I guess I am just saying this could be another example of not completely being able to forecast how this would work in reality. You say it will be likely downvoted, but do you currently know how many posts get downvoted or why?
Other than pure flag wars between people and the current whale experiment, I would say most of the flags I see come from people like steemcleaners in an attempt to fight abuse. I'm not sure self voting would really fall into the abuse category and your average user isn't going to check the authors voting history and the % power of those votes when they read a random post.
How will the average user know that random author John Smith only upvotes his own posts at the max % allowed? Even if you did a little digging on every author of every post you read, how much upvoting yourself is too much? Using 90% of your voting power on yourself? 80, 70, 60.. where do you draw a line that says this cant stand and I should downvote it?

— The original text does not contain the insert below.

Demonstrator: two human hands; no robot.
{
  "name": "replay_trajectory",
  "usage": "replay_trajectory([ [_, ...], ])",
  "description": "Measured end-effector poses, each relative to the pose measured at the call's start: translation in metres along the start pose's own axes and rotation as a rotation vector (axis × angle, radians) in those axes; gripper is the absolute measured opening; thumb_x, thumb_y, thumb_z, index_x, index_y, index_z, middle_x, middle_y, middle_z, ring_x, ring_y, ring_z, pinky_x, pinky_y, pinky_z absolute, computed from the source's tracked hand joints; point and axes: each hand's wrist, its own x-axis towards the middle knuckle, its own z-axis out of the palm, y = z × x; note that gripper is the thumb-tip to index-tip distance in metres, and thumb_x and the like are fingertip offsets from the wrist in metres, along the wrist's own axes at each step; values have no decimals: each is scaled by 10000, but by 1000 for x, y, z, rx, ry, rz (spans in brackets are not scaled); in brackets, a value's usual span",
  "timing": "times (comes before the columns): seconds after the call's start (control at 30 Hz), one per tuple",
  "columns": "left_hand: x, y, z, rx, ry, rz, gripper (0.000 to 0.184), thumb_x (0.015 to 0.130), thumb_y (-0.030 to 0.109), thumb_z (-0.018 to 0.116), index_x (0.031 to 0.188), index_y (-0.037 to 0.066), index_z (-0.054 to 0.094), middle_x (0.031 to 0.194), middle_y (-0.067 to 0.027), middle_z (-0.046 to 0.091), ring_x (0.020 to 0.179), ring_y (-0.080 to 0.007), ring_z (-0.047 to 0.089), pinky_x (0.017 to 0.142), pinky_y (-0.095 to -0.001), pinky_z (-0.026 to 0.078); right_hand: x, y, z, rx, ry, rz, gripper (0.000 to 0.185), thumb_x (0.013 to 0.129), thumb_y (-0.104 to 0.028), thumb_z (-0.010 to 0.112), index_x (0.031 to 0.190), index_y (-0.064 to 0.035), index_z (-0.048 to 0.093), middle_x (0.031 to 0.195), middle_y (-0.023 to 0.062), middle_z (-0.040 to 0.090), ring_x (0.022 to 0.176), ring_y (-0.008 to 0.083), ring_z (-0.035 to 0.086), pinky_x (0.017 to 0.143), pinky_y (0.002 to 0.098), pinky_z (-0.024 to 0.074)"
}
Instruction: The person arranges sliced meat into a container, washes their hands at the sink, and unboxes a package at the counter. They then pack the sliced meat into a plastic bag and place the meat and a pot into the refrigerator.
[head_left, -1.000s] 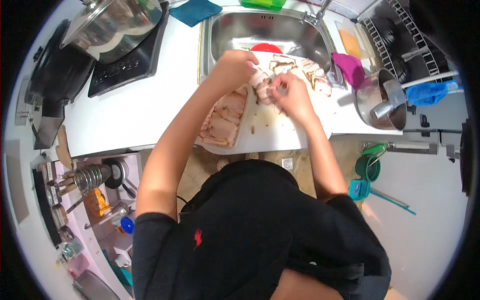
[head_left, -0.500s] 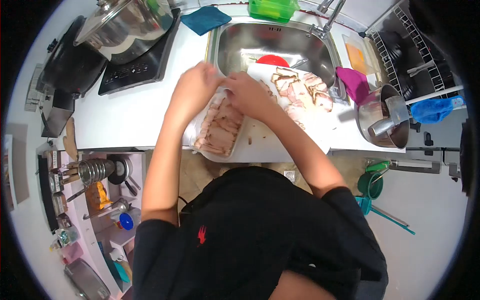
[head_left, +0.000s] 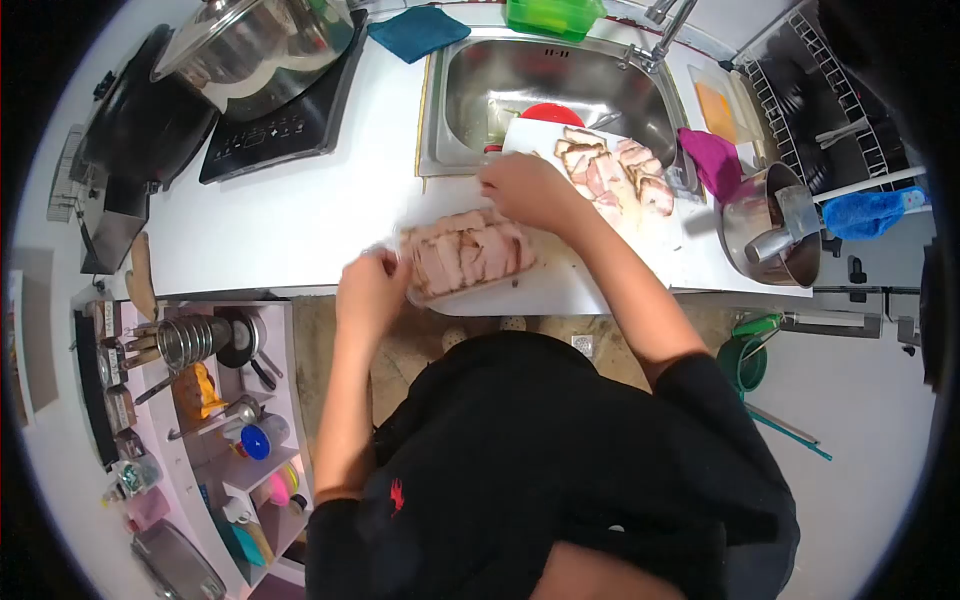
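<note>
At your far left, a dark pot (head_left: 140,115) stands beside the black hob (head_left: 265,140), which carries a large lidded steel pot (head_left: 275,60). Below them, open shelves (head_left: 280,385) hold pans and jars. The white surface (head_left: 270,230) runs on toward you, and your left hand (head_left: 368,292) is at the left end of the clear container (head_left: 457,294). That grip has its fingers bent and drawn close together; you cannot tell whether they pinch the rim. Farther back lies a blue cloth (head_left: 418,34).

The container sits near the front edge of the surface, its long side running across in front of you, with meat slices (head_left: 470,258) laid in overlapping rows inside. Your right hand (head_left: 530,190) is over its far right side, fingers curled downward; its grip is blurred, so you cannot tell whether it pinches anything.

Behind that hand is the steel sink (head_left: 428,120), with something red (head_left: 552,114) in it and a green bin (head_left: 555,20) at its back. A white board (head_left: 532,137) reaches over the sink's front edge, bearing browned-edged pieces (head_left: 598,172). Farther right come a magenta cloth (head_left: 712,165), an open steel pot (head_left: 740,235) and a wire rack (head_left: 775,100).
</note>
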Motion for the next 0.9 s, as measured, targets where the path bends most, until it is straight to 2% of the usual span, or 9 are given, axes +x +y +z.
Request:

If only they had listened...
OK, so what I'm reading is that the way Steemit calculations work, it's more accurate to think of my voting pool as that I get 200 votes in a period of five days (which of course averages to 40 a day). So in that case, if I know that I'm going to take a few days off, it would make sense for me to vote 40 votes for each of those days ahead of the break (not after it) in order to fully use my votes. So theoretically, I could vote 200 times (full strength) on a Monday, and that would cover all my voting all the way through Friday. Then I'd have to wait until Saturday to start all over with the next 200 votes?
If I understand that part correctly, then I would propose to base it on seven days, not five days, because most of us think in terms of weeks. So, allow a user 280 votes over seven days, and if the user wants to use all the votes up on Monday, then they are depleted until the following Monday when 100% returns.
Another way to look at it is if I decide to take a couple days off voting on weekends, I could set my 40 votes on Friday to be worth three times as much so that I don't have to vote 120 times to actually use up all my power, but could use up the same amount with just the 40 votes. This would be ideal for me because after several weeks of tracking my voting habits I recognize that by the time I've hit 40 votes I'm done in terms of both time and mental resources. So yes, I would love to be able to double or triple my normal voting strength on days when I know that I will be taking the next few days off. So if this is in the works, I'm all for it.
Thanks so much for taking the time to explain it to me.
Just to make sure I comprehend correctly -- are you implying the following:
After "mega-upvoting", at full-weight, it would take a total of 5 days to regenerate all voting power?
Mega-flags will also exist? (This might be dangerous)
We are not proposing allowing use of all your voting power at once, but more than you currently can. And yes, downvotes can be larger as well. But following the principles that currently exist, they must be larger or else you cannot counter users that are using the larger upvote.